Sheffield health chief reveals why he’s ‘not terribly concerned’ by Yorkshire Covid variant
A Yorkshire variant of Covid discovered in Sheffield is ‘not terribly concerning’, the city’s health chief has said.
The Indian variant is of ‘more concern’, according to Sheffield’s director of public health, Greg Fell, but has not yet become the dominant strain here as it has in parts of the UK.
In his latest weekly briefing, Mr Fell gave an update on both the Indian variant and the Yorkshire variant, which was reported last week by a team from Sheffield University and Sheffield Teaching Hospitals, and was last Friday announced as a variant of interest by Public Health England.
Discussing the Yorkshire variant, he said it was ‘not terribly concerning from a public health perspective actually’ and ‘certainly not more concerning than the current dominant variant, which is the B117 or Kent variant’.
"It doesn’t appear to be much more dominant, and it doesn’t appear to be any more harmful than the existing variants of the virus that are circulating,” he added.

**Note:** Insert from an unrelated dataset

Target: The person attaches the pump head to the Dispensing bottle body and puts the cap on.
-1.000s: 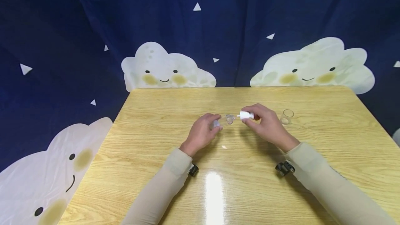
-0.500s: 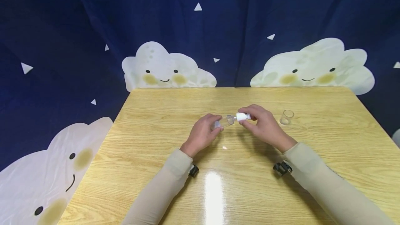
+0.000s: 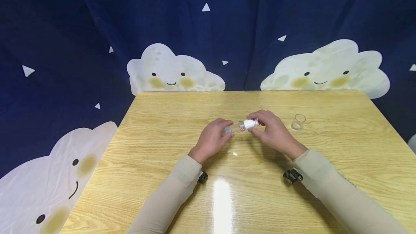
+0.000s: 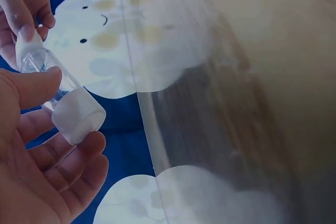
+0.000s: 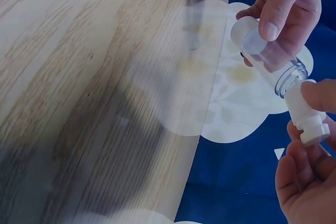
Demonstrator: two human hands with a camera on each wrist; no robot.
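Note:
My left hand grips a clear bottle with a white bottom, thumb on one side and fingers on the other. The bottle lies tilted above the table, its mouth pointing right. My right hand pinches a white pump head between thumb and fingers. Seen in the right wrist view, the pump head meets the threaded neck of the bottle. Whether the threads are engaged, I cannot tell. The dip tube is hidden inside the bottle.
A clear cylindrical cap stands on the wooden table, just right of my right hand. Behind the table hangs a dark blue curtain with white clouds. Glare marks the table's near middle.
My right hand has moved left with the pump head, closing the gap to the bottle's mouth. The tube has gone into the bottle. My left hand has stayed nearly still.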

Mr Fell said the Indian variant is of ‘more concern’ as it was becoming more dominant in parts of the UK and was likely to become dominant in the UK, though he said it was hard to predict when this would happen.
"It hasn’t yet become dominant in Sheffield but (that’s) probably only a matter of time, probably a bit easier to spread, a bit more transmissible, almost certainly not more pathogenic and vaccine efficacy is looking OK with some caveats,” he said.

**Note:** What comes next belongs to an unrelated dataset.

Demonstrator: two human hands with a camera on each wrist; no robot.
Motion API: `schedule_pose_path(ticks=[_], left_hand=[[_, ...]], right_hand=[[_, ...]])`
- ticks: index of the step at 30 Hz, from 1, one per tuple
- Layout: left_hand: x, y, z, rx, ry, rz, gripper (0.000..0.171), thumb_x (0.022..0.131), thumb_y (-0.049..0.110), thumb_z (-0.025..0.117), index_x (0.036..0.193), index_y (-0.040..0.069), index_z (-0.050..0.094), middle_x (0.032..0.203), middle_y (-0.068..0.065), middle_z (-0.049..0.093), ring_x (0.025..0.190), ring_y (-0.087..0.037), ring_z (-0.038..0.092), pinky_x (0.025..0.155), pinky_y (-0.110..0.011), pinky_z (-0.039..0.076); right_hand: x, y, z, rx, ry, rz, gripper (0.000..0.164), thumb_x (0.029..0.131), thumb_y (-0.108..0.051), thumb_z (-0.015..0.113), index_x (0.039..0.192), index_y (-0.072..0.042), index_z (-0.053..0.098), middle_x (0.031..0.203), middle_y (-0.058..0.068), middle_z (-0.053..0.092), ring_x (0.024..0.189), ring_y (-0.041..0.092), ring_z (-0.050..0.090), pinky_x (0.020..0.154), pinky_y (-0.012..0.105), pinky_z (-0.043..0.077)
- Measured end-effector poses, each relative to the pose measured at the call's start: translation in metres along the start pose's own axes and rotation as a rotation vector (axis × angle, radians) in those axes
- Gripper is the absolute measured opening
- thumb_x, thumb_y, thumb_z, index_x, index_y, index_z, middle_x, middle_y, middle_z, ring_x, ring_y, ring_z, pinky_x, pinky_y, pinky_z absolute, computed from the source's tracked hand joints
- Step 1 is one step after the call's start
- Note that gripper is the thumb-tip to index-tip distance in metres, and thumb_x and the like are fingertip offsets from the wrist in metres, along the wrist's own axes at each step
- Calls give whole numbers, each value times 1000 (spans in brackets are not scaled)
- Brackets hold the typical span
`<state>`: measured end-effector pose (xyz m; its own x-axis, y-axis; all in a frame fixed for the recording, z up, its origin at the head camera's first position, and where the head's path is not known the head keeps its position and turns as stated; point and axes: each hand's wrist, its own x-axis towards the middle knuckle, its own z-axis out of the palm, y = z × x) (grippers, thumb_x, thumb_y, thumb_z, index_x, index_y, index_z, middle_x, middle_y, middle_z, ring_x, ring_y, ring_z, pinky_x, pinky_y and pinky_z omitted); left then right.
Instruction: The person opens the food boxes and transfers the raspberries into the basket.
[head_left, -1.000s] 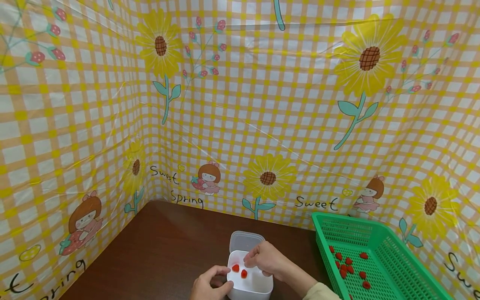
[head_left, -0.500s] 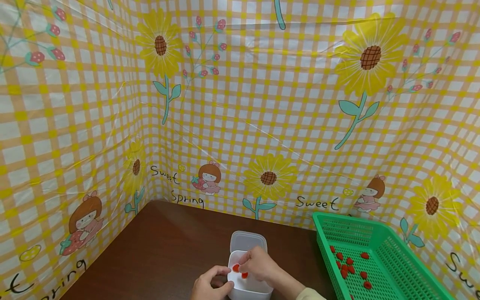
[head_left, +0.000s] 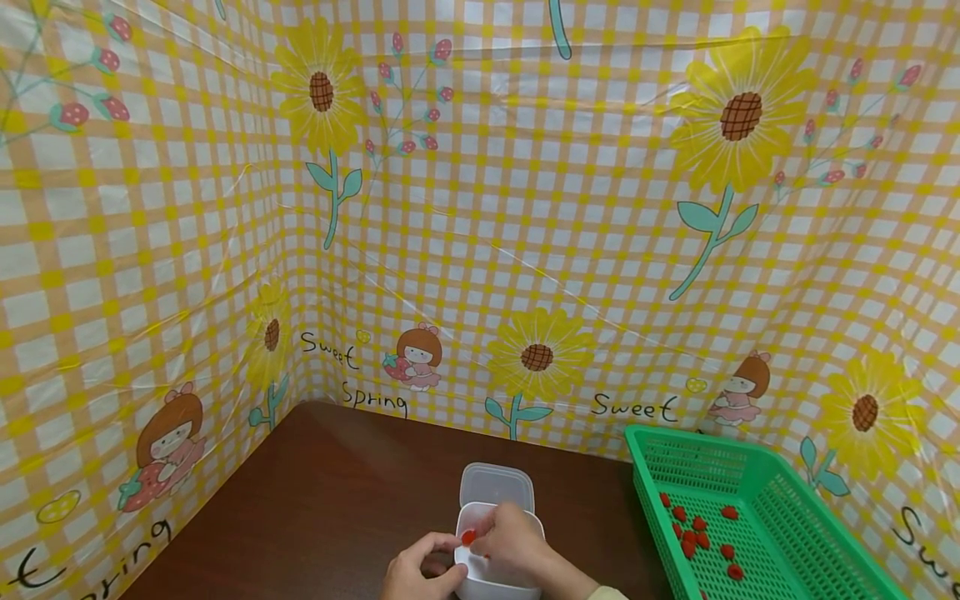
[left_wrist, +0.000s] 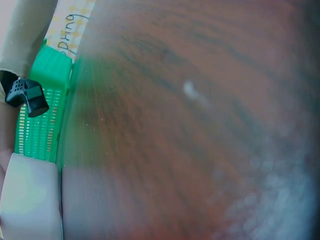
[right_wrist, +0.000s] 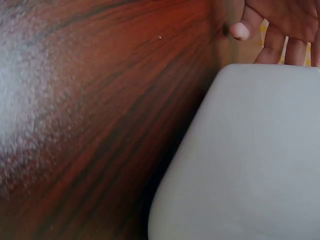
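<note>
A white plastic box (head_left: 495,590) stands on the brown table, one red raspberry (head_left: 468,537) showing inside. My right hand (head_left: 513,542) reaches down into it with bent fingers, the fingertips right beside that berry. The back of the hand covers part of the inside, so I cannot tell whether the fingers hold a berry. At the box's left side my left hand (head_left: 422,568) touches the wall near the rim with thumb and index finger spread apart. The right wrist view shows the box's smooth wall (right_wrist: 250,150) with the left hand's thumb and fingers (right_wrist: 295,47) beyond it.
A clear lid (head_left: 497,483) lies behind the box. To the right stands a green perforated basket (head_left: 798,517) with several raspberries (head_left: 699,540) in its left part. A checked, flowered cloth (head_left: 480,208) rises behind and beside the table (head_left: 337,483).
My right hand has moved left and down into the box, hiding one of the two raspberries seen there before. The left hand has stayed at the box's side.
</note>
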<state>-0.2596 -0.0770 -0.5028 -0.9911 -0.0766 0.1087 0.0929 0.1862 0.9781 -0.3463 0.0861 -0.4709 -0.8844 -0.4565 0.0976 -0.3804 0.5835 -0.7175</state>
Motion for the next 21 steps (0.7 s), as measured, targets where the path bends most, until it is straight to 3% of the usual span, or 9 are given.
schedule_pose_path(ticks=[9, 16, 21], left_hand=[[0, -2, -1, 15, -3, 20, 32, 82, 19, 79, 110, 5, 72, 104, -13, 73, 78, -17, 68, 64, -32, 58], [-1, -4, 1, 33, 14, 51, 33, 81, 22, 79, 110, 7, 72, 107, -11, 74, 75, -8, 67, 62, -25, 53], [-1, -1, 1, 34, 18, 47, 33, 81, 21, 79, 109, 6, 72, 103, -11, 74, 75, -9, 67, 62, -24, 54]], right_hand=[[-1, 1, 5, 19, 15, -24, 12, 71, -4, 74, 60, -2, 68, 50, -14, 46, 48, 5, 38, 45, 20, 27], [-2, -1, 7, -26, 14, -28, 10, 71, -5, 76, 63, -3, 71, 55, -9, 57, 53, 6, 43, 47, 22, 32], [-2, -2, 7, -36, 20, -27, 12, 72, -5, 77, 63, -4, 69, 56, -7, 57, 54, 7, 44, 48, 22, 33]])
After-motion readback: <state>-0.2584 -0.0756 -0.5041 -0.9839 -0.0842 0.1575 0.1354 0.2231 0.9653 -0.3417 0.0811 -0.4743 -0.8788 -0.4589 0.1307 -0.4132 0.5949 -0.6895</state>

Discussing so-called ‘surge vaccinations’ in response to new outbreaks, he said the virus would ‘always outpace vaccination programmes’.

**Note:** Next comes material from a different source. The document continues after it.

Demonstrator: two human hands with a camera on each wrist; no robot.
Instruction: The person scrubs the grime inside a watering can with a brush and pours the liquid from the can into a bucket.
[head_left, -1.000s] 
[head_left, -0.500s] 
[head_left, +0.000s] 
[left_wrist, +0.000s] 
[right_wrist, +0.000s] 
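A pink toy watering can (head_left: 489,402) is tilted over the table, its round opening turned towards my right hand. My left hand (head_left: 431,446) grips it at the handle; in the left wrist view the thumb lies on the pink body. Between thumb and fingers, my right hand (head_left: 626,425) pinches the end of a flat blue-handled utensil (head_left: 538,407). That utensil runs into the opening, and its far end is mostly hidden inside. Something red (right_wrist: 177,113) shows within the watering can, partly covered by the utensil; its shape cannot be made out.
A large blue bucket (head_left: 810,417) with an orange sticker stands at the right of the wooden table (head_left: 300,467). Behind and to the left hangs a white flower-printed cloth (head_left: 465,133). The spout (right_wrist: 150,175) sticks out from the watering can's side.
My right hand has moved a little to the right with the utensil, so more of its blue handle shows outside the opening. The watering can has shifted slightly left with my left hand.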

While vaccination programmes are ‘really good at protecting individuals and developing population immunity’, he said, they were not a tool to control an outbreak and it remained important for people to continue to ‘adhere to the basics’ like social distancing, wearing face coverings and washing their hands regularly and throughly.
Government guidance was last week updated with little publicity for a number of Indian variant hotspot areas, including Bolton, Leicester and Blackburn with Darwen, where people were urged to restrict their socialising and travel.
But in a joint statement, public health directors there said there were no restrictions on travel into or out of those local authorities and there were no ‘local lockdowns’.